Unos de los últimos casos en llegar fue el de una pareja de diplomáticos extranjeros, con los rostros desencajados y la mirada perdida, cargando una pequeña niña en los brazos, los auxiliamos de inmediato; los padres presentaban múltiples cortes y heridas, pero no de consideración; no obstante, la niña estaba muerta. La escena fue desgarradora e inenarrable; la conmoción, el dolor y sufrimiento de los padres ante la absurda muerte de su hija nos impactó a todos.
Luego de pasar toda la noche y madrugada atendiendo, procurando salvar la vida de los heridos, nos llegó el día casi sin darnos cuenta, al final de esa imborrable jornada habíamos atendido a más de ciento cincuenta personas y tuvimos dos fallecidos.
Aquel día me enfrente, junto con mis distinguidos colegas, a esa horda asesina mal llamada Sendero Luminoso, fue una lucha desigual; ante su cobardía, antepusimos el valor de nuestros conocimientos; ante su desprecio por la vida, nuestro amor por los seres humanos; ante su insania, nuestra razón y por todo ello los derrotamos, cegaron muchas vidas pero nosotros salvamos más.
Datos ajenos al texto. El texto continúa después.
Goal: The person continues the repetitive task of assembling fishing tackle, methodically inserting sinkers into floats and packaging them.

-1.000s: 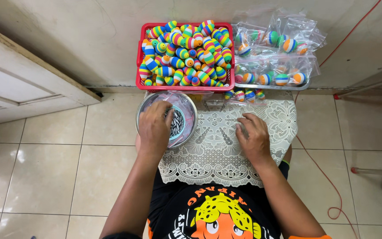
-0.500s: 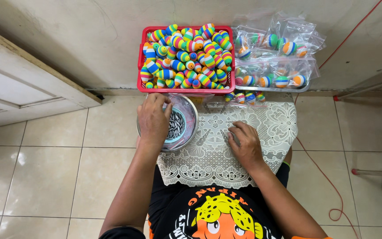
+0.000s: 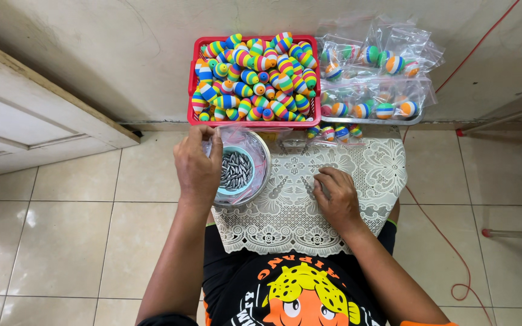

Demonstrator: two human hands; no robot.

Al día siguiente llegué exhausto a mi hogar, pero con el espíritu en paz, entristecido, pero orgulloso de mi proceder, reuní a mis pequeños hijos y les narré lo sucedido, tal como ahora lo hago con ustedes, de manera pública.
No existe ningún “lugar de la memoria” que igualé y menos superé lo que todos y cada uno de nosotros hizo en su momento y ocasión, cuando nos tocó enfrentar a esos viles asesinos, porque lo mío no fue un caso aislado, millares de peruanos en algún momento se confrontaron con ellos de muchas formas y de igual manera los derrotaron. Eso es lo que debemos rescatar, la historia viva de esos sucesos, la tradición oral, o escrita y recrearla permanentemente, enseñándola con claridad en las escuelas, para que no existan confundidos que toleren a Sendero, a sus asesinos y apéndices como el MOVADEF. Quienes se refieren al criminal y terrorista Abimael Guzmán, uno de los más sangrientos genocidas de todos los tiempos, como un “filósofo que dirigió una guerra”, y piensa así son terroristas, por lo menos mentales, que pretenden embaucarnos con la imagen del “viejito inofensivo”. ¡No! Ese sujeto y sus bárbaros atilas son los mayores criminales que ha conocido el Perú en toda su historia.
Nuestra superioridad moral los derroto antes, debe hacerlo ahora, y siempre.